=== Exercise directions ===
Without changing a word, return the listing below, minus its images.
────────────────────
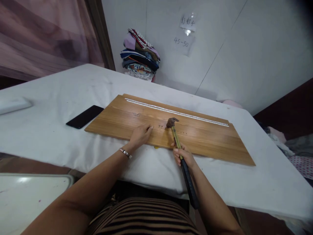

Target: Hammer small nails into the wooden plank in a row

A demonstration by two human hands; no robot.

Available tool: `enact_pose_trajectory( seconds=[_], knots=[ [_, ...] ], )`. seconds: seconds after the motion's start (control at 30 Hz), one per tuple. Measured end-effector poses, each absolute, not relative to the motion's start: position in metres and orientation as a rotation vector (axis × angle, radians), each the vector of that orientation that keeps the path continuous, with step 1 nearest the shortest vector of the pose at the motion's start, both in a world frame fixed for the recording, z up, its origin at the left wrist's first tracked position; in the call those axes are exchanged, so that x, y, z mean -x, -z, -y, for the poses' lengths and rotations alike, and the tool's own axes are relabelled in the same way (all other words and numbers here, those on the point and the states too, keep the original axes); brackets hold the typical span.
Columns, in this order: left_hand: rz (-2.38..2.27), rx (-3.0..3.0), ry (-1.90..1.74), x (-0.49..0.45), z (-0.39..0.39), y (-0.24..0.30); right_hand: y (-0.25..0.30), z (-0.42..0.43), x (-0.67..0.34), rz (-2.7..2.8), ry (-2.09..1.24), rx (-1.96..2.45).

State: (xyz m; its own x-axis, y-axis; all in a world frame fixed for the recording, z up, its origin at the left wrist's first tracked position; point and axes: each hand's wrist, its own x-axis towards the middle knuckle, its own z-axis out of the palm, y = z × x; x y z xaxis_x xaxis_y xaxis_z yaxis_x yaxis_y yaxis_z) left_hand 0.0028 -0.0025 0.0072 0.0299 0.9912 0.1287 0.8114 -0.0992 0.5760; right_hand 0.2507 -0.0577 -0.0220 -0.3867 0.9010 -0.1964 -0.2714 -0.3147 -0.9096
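Note:
A long wooden board [200, 140] lies on a white-covered table [49, 130]. My right hand [184, 156] is closed round the handle of a hammer [176, 138], whose head rests on the board beside a short row of small nail heads [160, 126]. My left hand [141, 133] lies on the board just left of those nails, fingers loosely curled and pressed to the wood; whether they pinch a nail is too small to tell. A few loose nails [136, 115] lie farther back on the board. A pale strip [176, 112] runs along the board's far edge.
A black phone [84, 116] lies on the table left of the board. A pile of folded cloths [140, 55] sits against the far wall, under paper notes [187, 31]. A white tray-like object [13, 105] is at the far left.

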Motion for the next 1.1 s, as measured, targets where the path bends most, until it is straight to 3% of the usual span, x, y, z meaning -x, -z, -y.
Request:
enact_pose_trajectory(
  seconds=[1.1],
  knots=[
    [-1.818, -1.963, -0.818, -0.0026, 0.0016, 0.0007, 0.0209, 0.0592, -0.2493, 1.045, -1.826, 0.913]
  ],
)
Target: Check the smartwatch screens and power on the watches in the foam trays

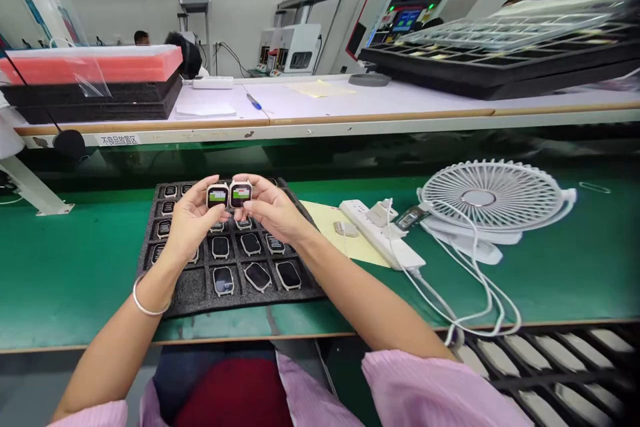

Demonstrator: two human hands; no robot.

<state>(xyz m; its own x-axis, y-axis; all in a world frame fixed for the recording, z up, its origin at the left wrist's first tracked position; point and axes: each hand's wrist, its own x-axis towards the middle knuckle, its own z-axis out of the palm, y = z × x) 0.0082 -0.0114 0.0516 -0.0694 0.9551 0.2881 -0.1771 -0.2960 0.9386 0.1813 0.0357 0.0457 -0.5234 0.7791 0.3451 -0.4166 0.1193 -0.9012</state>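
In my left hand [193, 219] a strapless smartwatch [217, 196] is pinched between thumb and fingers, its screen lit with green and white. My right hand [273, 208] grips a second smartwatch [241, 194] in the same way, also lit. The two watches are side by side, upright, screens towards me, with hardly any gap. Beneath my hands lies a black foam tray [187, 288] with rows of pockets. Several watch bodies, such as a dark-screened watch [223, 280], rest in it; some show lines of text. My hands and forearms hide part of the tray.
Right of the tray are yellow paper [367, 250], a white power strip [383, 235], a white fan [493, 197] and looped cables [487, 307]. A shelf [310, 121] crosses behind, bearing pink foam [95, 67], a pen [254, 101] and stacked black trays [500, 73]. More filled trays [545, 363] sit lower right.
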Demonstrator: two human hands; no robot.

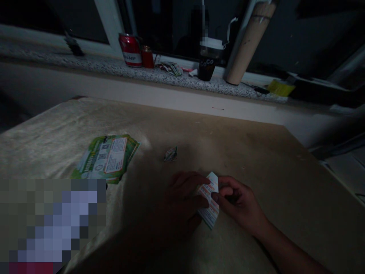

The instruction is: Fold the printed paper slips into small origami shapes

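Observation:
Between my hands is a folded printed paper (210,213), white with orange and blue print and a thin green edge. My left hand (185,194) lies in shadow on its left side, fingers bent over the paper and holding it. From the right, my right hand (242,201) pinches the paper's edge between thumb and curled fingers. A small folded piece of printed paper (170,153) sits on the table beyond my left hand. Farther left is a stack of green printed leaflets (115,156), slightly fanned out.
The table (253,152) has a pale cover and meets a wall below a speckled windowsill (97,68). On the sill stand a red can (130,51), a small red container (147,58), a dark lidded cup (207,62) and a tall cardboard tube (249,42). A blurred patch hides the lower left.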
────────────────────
=== Result of the task ===
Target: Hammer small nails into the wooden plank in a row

A demonstration by two human hands; no robot.

Available tool: `enact_pose_trajectory( seconds=[_], knots=[ [_, ...] ], )`. seconds: seconds after the motion's start (control at 30 Hz), one per tuple. Measured end-effector poses, each absolute, not relative to the motion's start: position in metres and orientation as a rotation vector (axis × angle, radians), each the vector of that orientation that keeps the path continuous, with step 1 nearest the shortest vector of the pose at the motion's start, both in a world frame fixed for the recording, z up, its origin at the left wrist's first tracked position; in the call those axes are exchanged, so that x, y, z mean -x, -z, -y, for the poses' lengths and rotations alike, and the tool's own axes are relabelled in the same way (all other words and numbers here, those on the point and the states too, keep the original axes); brackets hold the typical span.
Columns, in this order: left_hand: rz (-2.38..2.27), rx (-3.0..3.0), ry (-1.90..1.74), x (-0.49..0.45), z (-0.39..0.39), y (-0.24..0.30); right_hand: y (-0.25..0.30), z (-0.42..0.43), x (-0.67..0.34), rz (-2.7..2.8), ry (-2.09..1.24), rx (-1.96..2.45).

State: (xyz m; its own x-axis, y-axis; all in a world frame fixed for the recording, z up, its origin at the left wrist's first tracked position; point and axes: each hand's wrist, its own x-axis towards the middle knuckle, its own z-axis out of the palm, y = z × x; x y z xaxis_x xaxis_y xaxis_z yaxis_x yaxis_y yaxis_z) left_hand 0.0028 -0.0025 0.0072 0.0299 0.9912 0.1287 0.8114 -0.0992 0.5760; right_hand 0.2507 -0.0577 -0.0220 -0.3867 0.9010 -0.1964 -0.2714 -0.3147 -0.9096
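Note:
A long wooden board [200, 140] lies on a white-covered table [49, 130]. My right hand [184, 156] is closed round the handle of a hammer [176, 138], whose head rests on the board beside a short row of small nail heads [160, 126]. My left hand [141, 133] lies on the board just left of those nails, fingers loosely curled and pressed to the wood; whether they pinch a nail is too small to tell. A few loose nails [136, 115] lie farther back on the board. A pale strip [176, 112] runs along the board's far edge.
A black phone [84, 116] lies on the table left of the board. A pile of folded cloths [140, 55] sits against the far wall, under paper notes [187, 31]. A white tray-like object [13, 105] is at the far left.
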
Motion for the next 1.1 s, as measured, targets where the path bends most, until it is straight to 3% of the usual span, x, y, z meaning -x, -z, -y.
Request:
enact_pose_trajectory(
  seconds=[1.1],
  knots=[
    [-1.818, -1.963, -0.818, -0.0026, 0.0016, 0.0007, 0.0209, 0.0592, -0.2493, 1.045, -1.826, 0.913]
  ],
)
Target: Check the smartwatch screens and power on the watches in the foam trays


Demonstrator: two human hands; no robot.

<state>(xyz m; its own x-axis, y-axis; all in a world frame fixed for the recording, z up, its origin at the left wrist's first tracked position; point and axes: each hand's wrist, its own x-axis towards the middle knuckle, its own z-axis out of the palm, y = z × x) 0.0082 -0.0114 0.0516 -0.0694 0.9551 0.2881 -0.1771 -0.2960 0.9386 0.1813 0.0357 0.0457 -0.5234 0.7791 0.3451 -0.4166 0.1193 -0.9012</state>
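In my left hand [193, 219] a strapless smartwatch [217, 196] is pinched between thumb and fingers, its screen lit with green and white. My right hand [273, 208] grips a second smartwatch [241, 194] in the same way, also lit. The two watches are side by side, upright, screens towards me, with hardly any gap. Beneath my hands lies a black foam tray [187, 288] with rows of pockets. Several watch bodies, such as a dark-screened watch [223, 280], rest in it; some show lines of text. My hands and forearms hide part of the tray.
Right of the tray are yellow paper [367, 250], a white power strip [383, 235], a white fan [493, 197] and looped cables [487, 307]. A shelf [310, 121] crosses behind, bearing pink foam [95, 67], a pen [254, 101] and stacked black trays [500, 73]. More filled trays [545, 363] sit lower right.
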Demonstrator: two human hands; no robot.


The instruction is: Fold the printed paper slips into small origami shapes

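Observation:
Between my hands is a folded printed paper (210,213), white with orange and blue print and a thin green edge. My left hand (185,194) lies in shadow on its left side, fingers bent over the paper and holding it. From the right, my right hand (242,201) pinches the paper's edge between thumb and curled fingers. A small folded piece of printed paper (170,153) sits on the table beyond my left hand. Farther left is a stack of green printed leaflets (115,156), slightly fanned out.
The table (253,152) has a pale cover and meets a wall below a speckled windowsill (97,68). On the sill stand a red can (130,51), a small red container (147,58), a dark lidded cup (207,62) and a tall cardboard tube (249,42). A blurred patch hides the lower left.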

This answer requires nothing else.